Отец приехал быстро, по первому зову. Антон Николаевич Шереметов был человеком решительным и властным. Он переговорил сначала с начальником отделения, потом о чем-то с лысым оперативником. Они согласно пожали друг другу руки, и отец вызвал в коридор Игоря Владимировича. На какие струны его поганой души он надавил, Илья до сих пор не знал, но историк забрал заявление и тихо исчез из его жизни.

Илья уже приготовился выходить из кутузки, но никто его до утра не выпустил. Он и не пытался выяснить, почему. Боялся, что ещё больше дров наломает, если не успокоится. Утром за ним приехал отец.

— Папка, спасибо большое! — искренне поблагодарил его Илья, когда они сели в служебную машину. — А почему меня сразу не выпустили?

— Игорь Владимирович поставил условие: наказать тебя хотя бы так, чтобы в следующий раз неповадно было, — уклончиво ответил Антон Николаевич, не глядя в глаза сыну.
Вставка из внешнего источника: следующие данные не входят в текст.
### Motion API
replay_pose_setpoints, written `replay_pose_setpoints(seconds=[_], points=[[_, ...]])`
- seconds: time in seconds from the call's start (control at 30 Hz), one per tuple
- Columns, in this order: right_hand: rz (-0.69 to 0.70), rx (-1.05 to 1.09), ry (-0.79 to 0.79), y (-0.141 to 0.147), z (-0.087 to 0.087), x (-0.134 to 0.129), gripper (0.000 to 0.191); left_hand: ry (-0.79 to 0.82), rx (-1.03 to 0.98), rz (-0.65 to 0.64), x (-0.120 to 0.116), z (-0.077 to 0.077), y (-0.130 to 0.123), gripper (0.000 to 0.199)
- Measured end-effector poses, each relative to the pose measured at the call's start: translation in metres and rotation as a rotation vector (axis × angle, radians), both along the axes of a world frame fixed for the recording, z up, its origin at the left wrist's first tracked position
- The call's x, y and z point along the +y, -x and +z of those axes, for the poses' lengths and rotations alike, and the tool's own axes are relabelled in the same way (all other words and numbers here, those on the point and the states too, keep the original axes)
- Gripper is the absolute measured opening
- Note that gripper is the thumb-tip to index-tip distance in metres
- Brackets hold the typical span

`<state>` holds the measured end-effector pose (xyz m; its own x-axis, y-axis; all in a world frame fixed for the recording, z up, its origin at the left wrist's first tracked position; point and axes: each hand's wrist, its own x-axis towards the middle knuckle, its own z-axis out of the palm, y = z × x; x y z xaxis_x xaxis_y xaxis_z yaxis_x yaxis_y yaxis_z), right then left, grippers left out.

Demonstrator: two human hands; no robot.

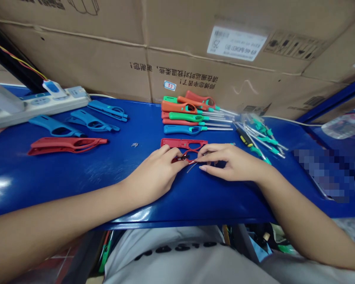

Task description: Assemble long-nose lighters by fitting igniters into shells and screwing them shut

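Near the middle of the blue table, my left hand (158, 173) is closed on a red lighter shell (190, 161) that is mostly covered by the fingers, with a small black part at the fingertips. My right hand (229, 161) meets it from the right, thumb and fingers pinched at the shell's front end, where a thin wire or tube (191, 168) sticks out. What the right fingertips grip is too small to name. Just beyond the hands lies another red shell half (177, 143). A little pile of screws (135, 145) sits left of it.
Several lighters (183, 117) lie in a stack behind the hands. Metal tubes with green ends (264, 138) and a black-yellow screwdriver (244, 137) are to the right. Blue shells (55, 126), a red shell (65, 145) and a power strip (38, 104) are left. Cardboard boxes (106, 59) stand behind.
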<state>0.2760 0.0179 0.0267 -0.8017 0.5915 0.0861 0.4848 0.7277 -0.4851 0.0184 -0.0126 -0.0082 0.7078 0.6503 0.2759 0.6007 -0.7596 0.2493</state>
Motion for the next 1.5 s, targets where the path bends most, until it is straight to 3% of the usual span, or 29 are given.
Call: replay_pose_setpoints(seconds=[0.53,1.0,1.5], points=[[-0.050,-0.048,-0.093,-0.0008,-0.0025,-0.0013,0.023,-0.008,0.033,0.006,-0.0002,-0.0003,0.0002,0.037],[-0.023,0.001,-0.046,-0.0019,-0.0016,0.0014,0.022,-0.007,0.060,0.005,-0.0004,0.0010,0.0007,0.038],[-0.018,0.050,-0.098,-0.0015,-0.0010,0.0027,0.025,-0.035,0.053,-0.025,0.0044,0.0020,0.0029,0.042]])
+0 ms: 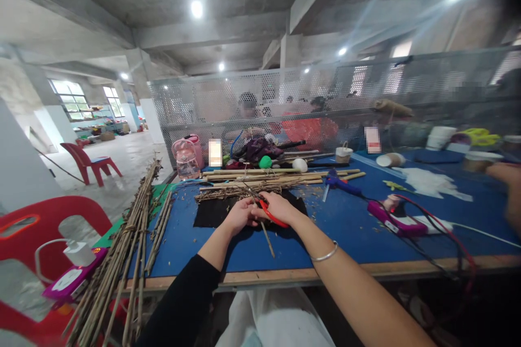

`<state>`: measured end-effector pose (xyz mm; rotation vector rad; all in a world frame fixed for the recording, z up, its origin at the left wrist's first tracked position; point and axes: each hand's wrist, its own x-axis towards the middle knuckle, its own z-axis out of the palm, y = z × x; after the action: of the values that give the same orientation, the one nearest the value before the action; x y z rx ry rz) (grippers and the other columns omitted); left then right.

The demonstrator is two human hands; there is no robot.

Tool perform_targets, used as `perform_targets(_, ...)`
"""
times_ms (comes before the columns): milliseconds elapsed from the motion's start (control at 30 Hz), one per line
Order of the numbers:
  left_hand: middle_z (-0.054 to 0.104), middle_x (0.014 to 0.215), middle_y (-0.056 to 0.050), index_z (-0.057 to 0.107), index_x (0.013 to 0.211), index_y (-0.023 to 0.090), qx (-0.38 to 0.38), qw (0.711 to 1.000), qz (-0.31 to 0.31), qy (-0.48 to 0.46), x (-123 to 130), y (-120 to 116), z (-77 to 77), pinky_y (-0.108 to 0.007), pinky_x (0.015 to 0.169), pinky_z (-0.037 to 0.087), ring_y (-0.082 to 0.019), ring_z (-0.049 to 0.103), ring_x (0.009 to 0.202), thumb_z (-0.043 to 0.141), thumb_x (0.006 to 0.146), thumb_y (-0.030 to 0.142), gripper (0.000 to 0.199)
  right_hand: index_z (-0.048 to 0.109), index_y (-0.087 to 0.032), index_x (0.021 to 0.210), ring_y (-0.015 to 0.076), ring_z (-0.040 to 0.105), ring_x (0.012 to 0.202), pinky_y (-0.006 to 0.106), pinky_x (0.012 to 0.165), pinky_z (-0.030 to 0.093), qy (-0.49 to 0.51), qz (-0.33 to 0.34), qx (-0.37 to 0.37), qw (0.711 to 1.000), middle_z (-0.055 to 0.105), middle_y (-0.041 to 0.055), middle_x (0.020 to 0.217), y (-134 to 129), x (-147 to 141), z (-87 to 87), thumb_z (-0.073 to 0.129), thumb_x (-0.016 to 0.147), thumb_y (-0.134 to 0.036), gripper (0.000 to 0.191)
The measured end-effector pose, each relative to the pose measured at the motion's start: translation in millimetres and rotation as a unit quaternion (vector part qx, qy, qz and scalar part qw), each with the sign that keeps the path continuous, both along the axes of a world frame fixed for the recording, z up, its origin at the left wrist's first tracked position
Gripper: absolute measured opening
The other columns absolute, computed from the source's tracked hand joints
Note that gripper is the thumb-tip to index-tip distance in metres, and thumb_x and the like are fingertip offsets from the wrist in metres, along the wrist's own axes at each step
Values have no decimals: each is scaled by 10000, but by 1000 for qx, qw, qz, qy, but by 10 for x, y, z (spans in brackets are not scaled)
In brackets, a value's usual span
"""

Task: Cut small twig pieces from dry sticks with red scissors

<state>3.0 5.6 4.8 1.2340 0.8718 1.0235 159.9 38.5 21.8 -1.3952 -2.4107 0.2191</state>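
Your right hand has its grip wrapped around red-handled shears, blades angled away from you. Just beside them, your left hand pinches a thin stick slanting toward you over the blue surface; black cloth lies beneath both hands.

Red-handled scissors slant near a thin stick.

From my station I see a blue worktop with a wooden front edge, carrying a black cloth, brown twigs, pale sticks, a blue glue gun, a purple power strip and scattered crumbs.
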Motion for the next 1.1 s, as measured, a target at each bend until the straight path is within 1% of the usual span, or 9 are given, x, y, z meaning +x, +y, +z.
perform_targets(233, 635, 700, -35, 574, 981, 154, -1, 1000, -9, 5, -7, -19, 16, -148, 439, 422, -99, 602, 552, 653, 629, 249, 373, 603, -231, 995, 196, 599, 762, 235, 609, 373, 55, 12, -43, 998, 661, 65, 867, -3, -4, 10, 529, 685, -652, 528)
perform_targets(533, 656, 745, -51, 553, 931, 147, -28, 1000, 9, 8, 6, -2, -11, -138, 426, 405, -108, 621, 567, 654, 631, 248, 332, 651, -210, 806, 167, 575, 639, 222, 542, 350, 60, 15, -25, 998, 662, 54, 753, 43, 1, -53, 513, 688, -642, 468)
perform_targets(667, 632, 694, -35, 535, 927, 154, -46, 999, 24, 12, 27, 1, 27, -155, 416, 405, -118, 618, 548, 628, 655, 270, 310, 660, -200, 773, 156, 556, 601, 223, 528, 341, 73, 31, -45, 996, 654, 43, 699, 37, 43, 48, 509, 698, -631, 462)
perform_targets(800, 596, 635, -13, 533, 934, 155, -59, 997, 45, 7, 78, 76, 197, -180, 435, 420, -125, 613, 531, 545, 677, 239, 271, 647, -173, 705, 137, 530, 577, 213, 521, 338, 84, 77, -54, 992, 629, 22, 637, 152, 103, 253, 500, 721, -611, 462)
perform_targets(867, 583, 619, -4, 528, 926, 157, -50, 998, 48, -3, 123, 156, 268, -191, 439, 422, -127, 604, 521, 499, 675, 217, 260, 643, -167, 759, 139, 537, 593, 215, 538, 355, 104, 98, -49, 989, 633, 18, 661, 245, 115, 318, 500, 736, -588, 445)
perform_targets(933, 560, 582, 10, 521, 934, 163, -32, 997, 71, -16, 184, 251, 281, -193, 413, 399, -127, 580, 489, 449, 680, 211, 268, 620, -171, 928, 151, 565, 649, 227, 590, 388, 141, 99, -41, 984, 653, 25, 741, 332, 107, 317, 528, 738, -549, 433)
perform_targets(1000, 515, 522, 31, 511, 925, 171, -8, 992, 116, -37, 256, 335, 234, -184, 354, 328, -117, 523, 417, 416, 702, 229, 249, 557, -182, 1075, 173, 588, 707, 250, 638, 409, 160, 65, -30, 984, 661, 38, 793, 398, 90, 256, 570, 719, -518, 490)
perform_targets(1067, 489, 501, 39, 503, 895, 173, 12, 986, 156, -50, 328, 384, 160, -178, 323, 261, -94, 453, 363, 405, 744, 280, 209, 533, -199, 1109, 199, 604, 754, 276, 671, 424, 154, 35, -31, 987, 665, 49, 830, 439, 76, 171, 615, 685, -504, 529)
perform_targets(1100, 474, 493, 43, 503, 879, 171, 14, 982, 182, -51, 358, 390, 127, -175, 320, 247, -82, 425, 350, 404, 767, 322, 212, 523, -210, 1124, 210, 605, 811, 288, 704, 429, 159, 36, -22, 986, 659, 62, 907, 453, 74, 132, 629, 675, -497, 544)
— Вот, козел! — не удержался Илья. — Ну, и ладно. Отвези меня к больнице.

— Зачем? Олю хочешь навестить? У неё все в порядке.

— Откуда ты знаешь? — удивился Илья.

— Я разговаривал с ее матерью. Тебе туда лучше не соваться.

— Почему?

— Галина Семёновна думает, что это ты надругался над ее дочерью.

— Что за чушь? Откуда такие мысли? — сначала возмутился Илья, а потом вспомнил, как она выставила его из больницы, и растерялся.

— Ты можешь мне честно признаться: это твоих рук дело?

— Конечно, нет! — Илья ошарашенно посмотрел в окно: он даже не предполагал, что у истории с насилием может быть другой подозреваемый. — Зачем? Я люблю Олю и уважаю ее. Неужели ты обо мне так плохо думаешь?

Отец приказал водителю остановить машину у сквера, расположенного недалеко от дома.

— Пойдем, поговорим. Не хочется, чтобы посторонние уши слушали наш разговор.